• _Work required_
Only the lines below, from the one with "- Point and" through the one with "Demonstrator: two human", are to be written out, exactly.

• _Recorded information_
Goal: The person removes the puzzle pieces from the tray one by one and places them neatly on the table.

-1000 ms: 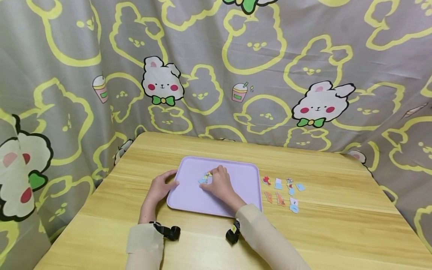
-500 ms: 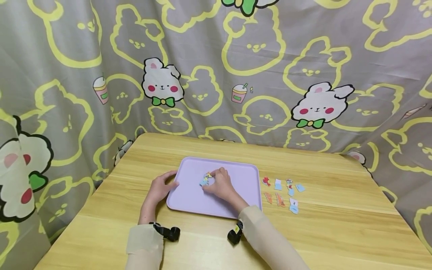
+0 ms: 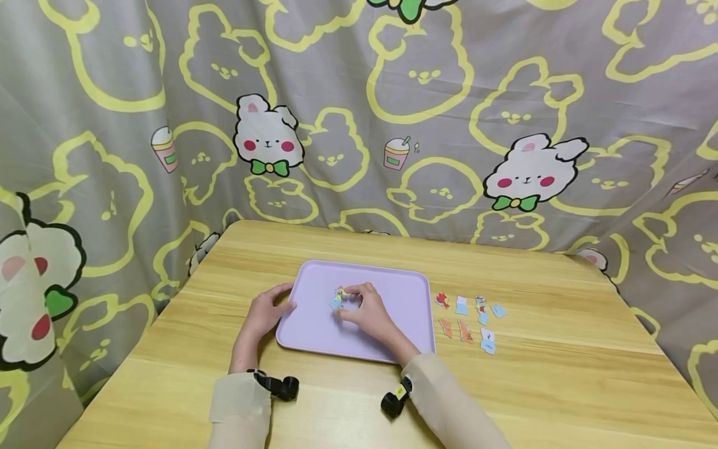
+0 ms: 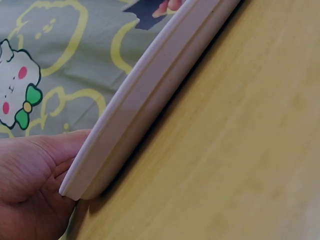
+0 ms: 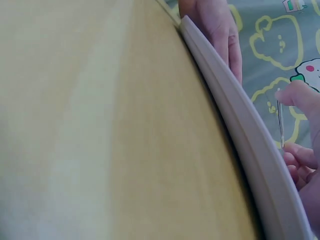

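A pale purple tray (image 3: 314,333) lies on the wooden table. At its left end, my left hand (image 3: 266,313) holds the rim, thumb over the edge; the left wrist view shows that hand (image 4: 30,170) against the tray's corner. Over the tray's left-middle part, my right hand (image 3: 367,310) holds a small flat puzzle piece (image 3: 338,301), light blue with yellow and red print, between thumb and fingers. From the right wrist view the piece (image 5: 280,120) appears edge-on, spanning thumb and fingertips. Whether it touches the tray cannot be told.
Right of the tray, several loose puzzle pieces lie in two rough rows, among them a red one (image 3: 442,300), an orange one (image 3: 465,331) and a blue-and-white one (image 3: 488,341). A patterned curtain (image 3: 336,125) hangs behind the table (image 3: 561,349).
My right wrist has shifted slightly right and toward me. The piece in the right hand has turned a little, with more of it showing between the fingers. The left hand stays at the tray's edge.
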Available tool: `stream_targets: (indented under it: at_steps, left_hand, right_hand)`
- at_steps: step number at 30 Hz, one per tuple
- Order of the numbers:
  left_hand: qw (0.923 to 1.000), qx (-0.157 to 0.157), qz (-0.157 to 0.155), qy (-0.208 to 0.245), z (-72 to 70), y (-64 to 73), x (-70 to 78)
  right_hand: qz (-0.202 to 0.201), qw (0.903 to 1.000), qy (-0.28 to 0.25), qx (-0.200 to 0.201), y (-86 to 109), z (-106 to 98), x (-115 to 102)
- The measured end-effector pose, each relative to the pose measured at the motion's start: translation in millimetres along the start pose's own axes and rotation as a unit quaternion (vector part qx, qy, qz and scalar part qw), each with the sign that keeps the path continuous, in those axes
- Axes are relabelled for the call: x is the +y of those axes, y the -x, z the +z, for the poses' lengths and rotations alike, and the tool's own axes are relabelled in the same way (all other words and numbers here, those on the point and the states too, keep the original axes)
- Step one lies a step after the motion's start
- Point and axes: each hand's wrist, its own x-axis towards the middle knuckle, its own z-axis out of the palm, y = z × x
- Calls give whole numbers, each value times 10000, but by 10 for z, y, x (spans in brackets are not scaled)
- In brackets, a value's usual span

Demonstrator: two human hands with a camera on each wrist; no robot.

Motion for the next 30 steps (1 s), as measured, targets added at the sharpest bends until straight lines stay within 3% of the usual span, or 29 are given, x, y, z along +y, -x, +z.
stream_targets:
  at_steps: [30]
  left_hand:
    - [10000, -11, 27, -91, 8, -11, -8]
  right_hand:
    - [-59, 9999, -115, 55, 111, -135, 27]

• _Result of this exercise_
- Point and axes: each hand's wrist, its own x-axis towards the middle knuckle, its own z-axis out of the palm, y = z × x
- Calls give whole numbers, each value times 10000, but by 10 for z, y, x (spans in brackets are not scaled)
- In brackets, a value's usual span

Demonstrator: two human hands with a camera on each wrist; no robot.

This answer requires no further additions.